When my flight was cancelled on Friday I was still unaware of the scale of the problem caused by this volcano. I thought I could easily get a train on Saturday morning.

The penny finally dropped when I saw the huge crowds at Amsterdam Central station.

I waited two hours in the ticket office queue, before a Dutch official announced there were no tickets left for any train out of Amsterdam in any direction until Monday.

By then I had made friends with a Romanian couple in the queue and we started making other plans.

I have very good friends in Cologne, Germany. I rang them, and they made a six-and-a-half-hour round trip to pick us up and drive us to Cologne.

While we waited for them, we booked rail tickets from Cologne to Vienna online. I had to ring a work colleague to ask him to put extra money in my bank account so I could pay for it all!

After a two-and-a-half-hour wait in Cologne, we boarded our train to Vienna. During this train journey, a good friend based in Vienna, Dieter, booked us all rail tickets from Vienna to Bucharest. He was so kind.

We had a six-hour wait in Vienna, but this meant I could visit a Vermeer exhibition in Vienna, and I'm a big fan!


Even if the Romanian authorities have proved to be unco-operative and unaware of EU travel rights, my friends are fantastic

My main fear had been travelling alone so it was great to still be with my new Romanian friends.

The Vienna-Bucharest train is direct, but we had lots of hassle from both Hungarian and Romanian passport officials on board the train.

Several times either side of the border they flicked on the train compartment lights and wanted to see all our documents. And we're all meant to be part of the EU now!

Without all my friends I'd still be stuck in Amsterdam. Even if the Romanian authorities have proved to be unco-operative and unaware of EU travel rights, my friends are fantastic.

Mark Bokenfohr, Canadian oil worker, Bergen, Norway
Mark Bokenfohr
Mark, at his wedding last year

I was in Italy on a business trip. My flight home via Frankfurt last Wednesday was cancelled and rescheduled for the next day.

At that point the volcano in Iceland hadn't started to cause troubles and Lufthansa put us up in a hotel for the night.

The next day the flight was cancelled again but this time - due to volcanic ash in the air. The airline offered us train vouchers, but I didn't take advantage of them as I thought we could still make it the next day. On Friday it became clear things were getting worse.

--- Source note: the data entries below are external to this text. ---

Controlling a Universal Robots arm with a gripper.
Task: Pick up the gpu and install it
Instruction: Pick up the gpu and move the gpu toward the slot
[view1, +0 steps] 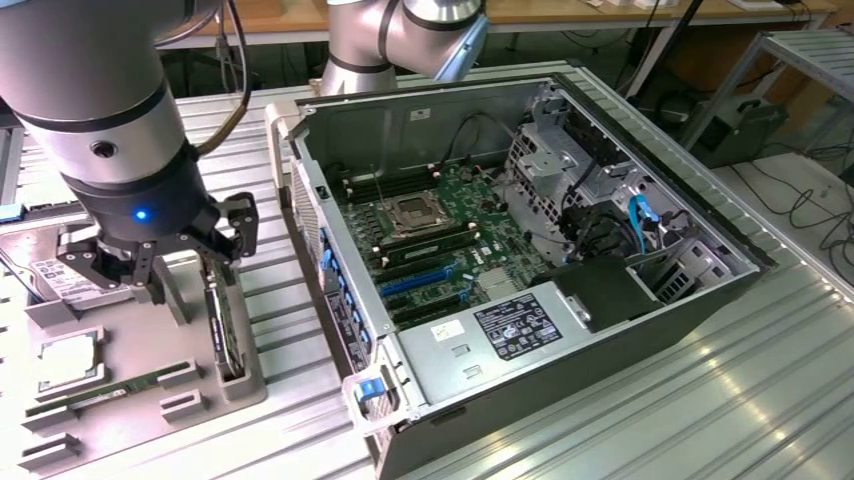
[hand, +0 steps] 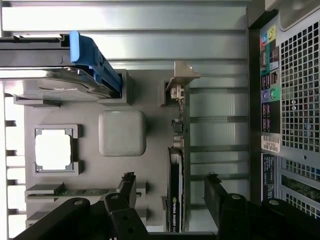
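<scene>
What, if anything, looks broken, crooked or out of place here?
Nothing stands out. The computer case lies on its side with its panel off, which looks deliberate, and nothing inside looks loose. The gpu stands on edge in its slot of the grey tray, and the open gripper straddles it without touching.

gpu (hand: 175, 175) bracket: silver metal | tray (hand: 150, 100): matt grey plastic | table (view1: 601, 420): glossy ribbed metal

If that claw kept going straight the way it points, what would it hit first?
Probably the gpu, standing on edge in the grey tray: the open claw straddles it, though depth is hard to judge.
</scene>
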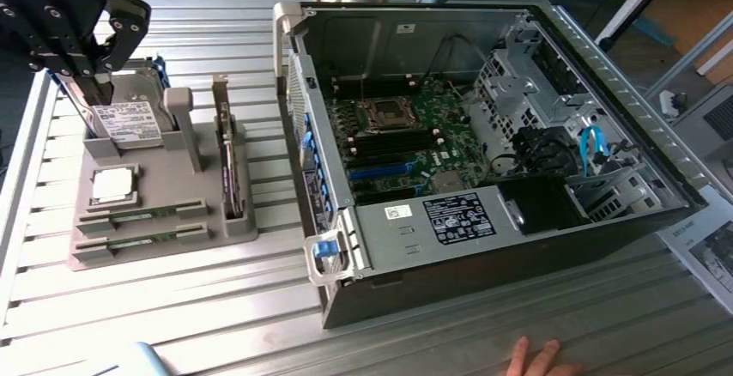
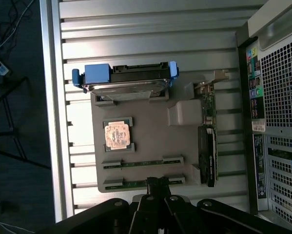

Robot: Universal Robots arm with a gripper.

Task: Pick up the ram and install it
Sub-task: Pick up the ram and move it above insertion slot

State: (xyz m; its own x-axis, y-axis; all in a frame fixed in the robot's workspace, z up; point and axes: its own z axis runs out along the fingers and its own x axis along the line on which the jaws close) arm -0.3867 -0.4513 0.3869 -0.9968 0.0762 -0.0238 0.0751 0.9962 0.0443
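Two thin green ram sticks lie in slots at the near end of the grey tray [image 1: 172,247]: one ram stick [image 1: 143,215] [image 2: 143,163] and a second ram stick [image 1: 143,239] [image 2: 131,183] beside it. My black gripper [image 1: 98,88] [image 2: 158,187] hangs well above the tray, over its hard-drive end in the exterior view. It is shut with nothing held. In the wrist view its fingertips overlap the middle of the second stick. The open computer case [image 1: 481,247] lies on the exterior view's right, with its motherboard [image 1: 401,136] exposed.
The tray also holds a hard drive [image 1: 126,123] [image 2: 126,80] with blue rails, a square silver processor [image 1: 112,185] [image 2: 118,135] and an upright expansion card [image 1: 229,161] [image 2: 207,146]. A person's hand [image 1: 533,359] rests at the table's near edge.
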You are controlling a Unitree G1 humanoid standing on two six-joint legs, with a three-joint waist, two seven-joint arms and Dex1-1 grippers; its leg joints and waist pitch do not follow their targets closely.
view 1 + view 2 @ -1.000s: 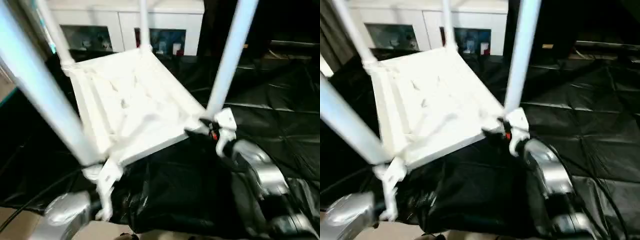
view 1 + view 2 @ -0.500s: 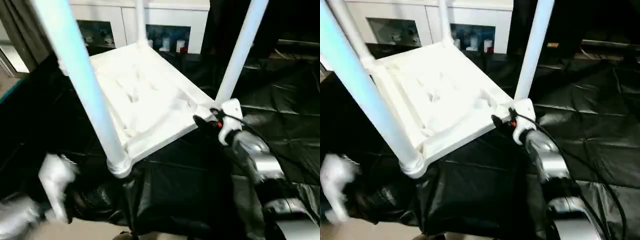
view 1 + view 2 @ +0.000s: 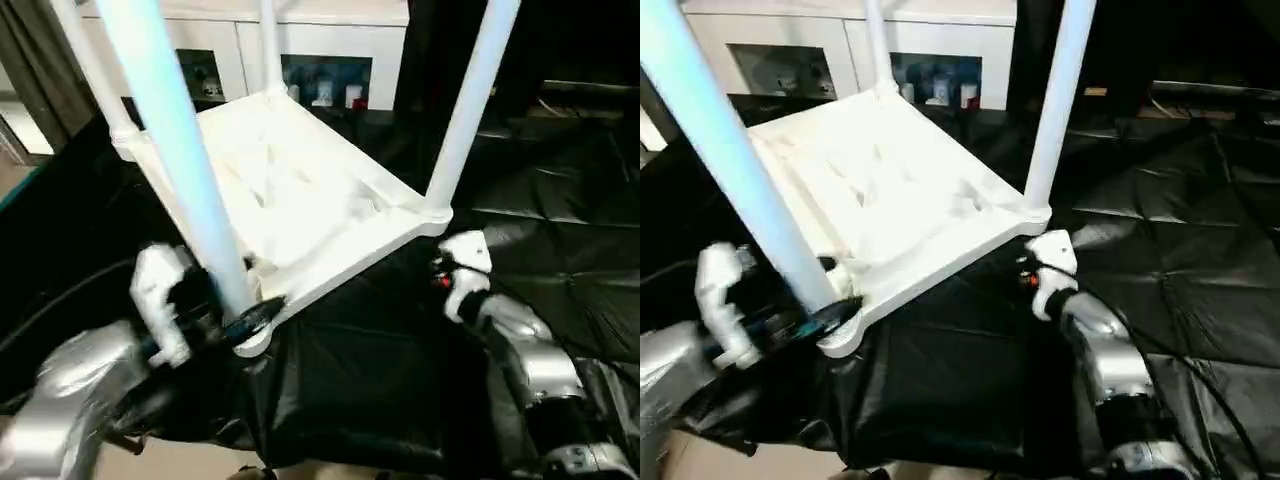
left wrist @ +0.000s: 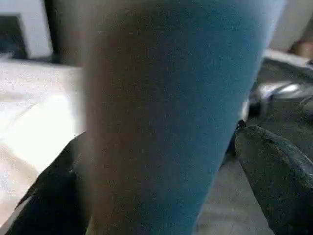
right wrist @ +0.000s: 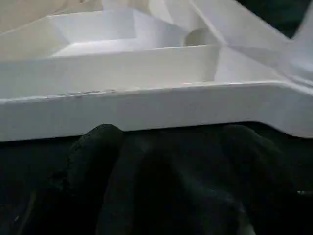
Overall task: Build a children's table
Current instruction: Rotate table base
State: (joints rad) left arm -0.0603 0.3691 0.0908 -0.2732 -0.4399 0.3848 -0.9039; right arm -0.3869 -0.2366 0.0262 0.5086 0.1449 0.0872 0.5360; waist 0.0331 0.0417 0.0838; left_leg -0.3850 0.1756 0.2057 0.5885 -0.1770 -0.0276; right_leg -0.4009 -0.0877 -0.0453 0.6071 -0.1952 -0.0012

So I decided to take the train. There were long queues for tickets - there must have been more than 500 people there. The queue barely moved and I had to wait for four hours.

The plan was to take a train to a small station in northern Denmark and get the ferry from there to Norway. I changed trains five times. The German computer system just couldn't find that station in Denmark, so I just kept going northwards.

My faith in human kindness is renewed

I met many, many displaced air passengers along the way. We were packed into train carriages like sardines and not everybody made it onto the trains.

Once we were in the middle of Denmark, there were already five of us travelling together. We made it to Stavanger from where we hired a car. We got to Bergen at 0400.

I was amazed at people's fortitude and the helpful advice and little kindnesses that fellow travellers showed each other during the journey.

It's this shared experience of facing a common challenge together that I'll remember. My faith in human kindness is renewed.